The present invention provides a method for estimating physical cell ID (PCID) and radio frame number (RFN) by reducing complexity by using the characteristics of a narrowband secondary synchronization signal (NSSS) signal in a narrowband Internet of Things (NB-IoT) system. it's about

The NB-IoT system estimates the symbol timing offset (STO) and carrier frequency offset (CFO) on the time axis through the narrowband primary synchronization signal (NPSS), passes through Fourier transform (FFT), has several NSSS signals, and PCID Estimate values and RFN information. In order to obtain the PCID value and the RFN value, 4032 possible comparison values must be obtained, which may impose a burden on the user equipment (UE) because it is computationally complex.

The NSSS signal is composed of Zadoff-Chu (ZC) and Hadamard-Walsh sequences, and can be divided into coherent or non-coherent detection depending on whether channel information is used or not. Among them, when coherent detection is used, the complexity does not increase much in the case of a frequency non-selective channel, but the complexity tends to increase in the case of a frequency selective channel.

The present invention relates to a method for obtaining channel characteristics and estimating a PCID and an RFN using characteristics of an NSSS signal when channel information is required in a NB-IoT system.

Using the fact that the signal of NSSS has the characteristic of being a symmetric conjugate complex number, the absolute value of the imaginary part is obtained and the correlation value is obtained, thereby providing a method of reducing complexity when obtaining specific information.

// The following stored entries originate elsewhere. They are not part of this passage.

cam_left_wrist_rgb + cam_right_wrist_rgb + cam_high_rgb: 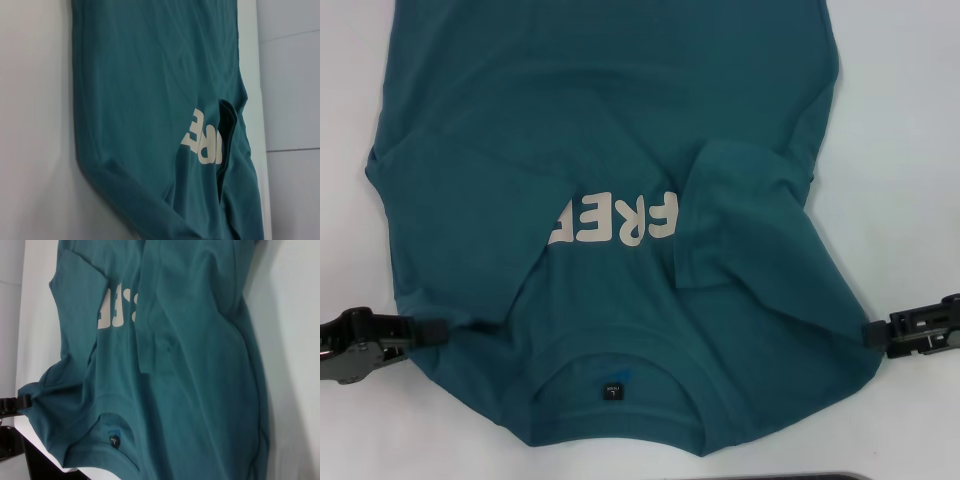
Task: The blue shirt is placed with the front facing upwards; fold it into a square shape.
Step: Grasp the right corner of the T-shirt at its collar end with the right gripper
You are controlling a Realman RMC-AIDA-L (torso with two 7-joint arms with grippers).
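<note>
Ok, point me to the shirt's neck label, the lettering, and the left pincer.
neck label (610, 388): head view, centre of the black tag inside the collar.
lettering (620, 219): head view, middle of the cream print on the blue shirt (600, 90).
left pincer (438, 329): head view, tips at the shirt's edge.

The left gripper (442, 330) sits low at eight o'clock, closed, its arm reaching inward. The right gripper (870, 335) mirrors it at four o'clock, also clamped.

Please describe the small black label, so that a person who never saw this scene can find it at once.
Find the blue shirt that covers most of the white table, with cream letters on its chest. Follow it to the round ribbed collar at the edge nearest the robot. The neck label sits just inside that collar, the only black patch on the cloth.
</note>
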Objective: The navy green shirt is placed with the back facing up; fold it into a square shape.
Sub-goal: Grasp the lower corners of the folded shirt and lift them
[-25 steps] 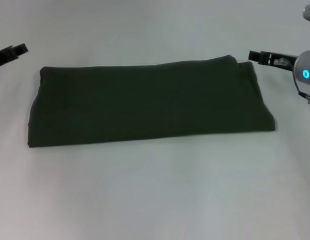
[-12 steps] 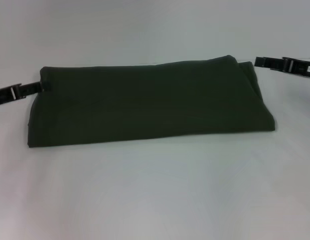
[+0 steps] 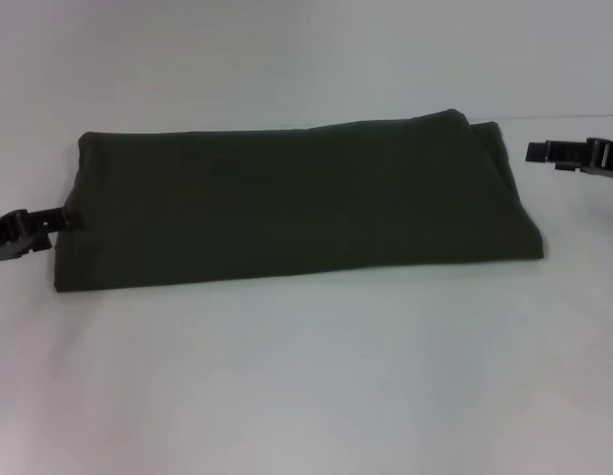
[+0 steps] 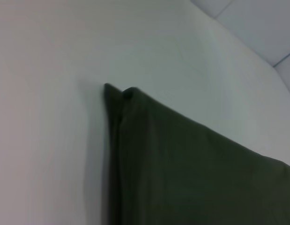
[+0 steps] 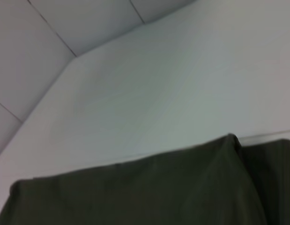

According to the present invention, in the NB-IoT system, a user equipment (UE) can know channel information, a PCID value, and RFN information using an NSSS signal. Therefore, it can be used when channel information is required. In addition, according to the present invention, the load on the UE can be reduced by using the characteristics of the NSSS signal to reduce the overall complexity while making the probability of an error similar to that of other methods.

, (b)

을 보여주는 도면이다.
[도 4] pedestrian 채널에서 기존의 방식들과 발명의 방법에 성능 비교 (a) 완벽한 채널 추정, (b)추정한 채널을 보여주는 도면이다.
[도 5] vehicle 채널에서 기존의 방식들과 발명의 방법에 성능 비교
(a) 완벽한 채널 추정, (b)추정한 채널을 보여주는 도면이다.
[도 7]

에 따른 기존의 방식들과 발명의 방법에 성능비교 (a) SNR=-5 dB, (b)SNR=0 dB를 보여주는 도면이다.[Fig. 1] is a diagram showing a frame structure for a synchronization signal of NB-IoT.
[Fig. 2] is a diagram showing the overall flow of the present invention.
[Figure 3] AWGN, probability of false detection as NSSS signal in flat-fading channel (a)

, (b)

is a drawing showing
[Figure 4] Comparison of performance between existing methods and the method of the present invention in a pedestrian channel is a diagram showing (a) perfect channel estimation and (b) estimated channel.
[Figure 5] Performance comparison between existing methods and the method of the invention in the vehicle channel
(a) perfect channel estimation, (b) a diagram showing the estimated channel.
[Figure 7]

It is a diagram showing performance comparison between the existing methods and the method according to the invention (a) SNR = -5 dB, (b) SNR = 0 dB.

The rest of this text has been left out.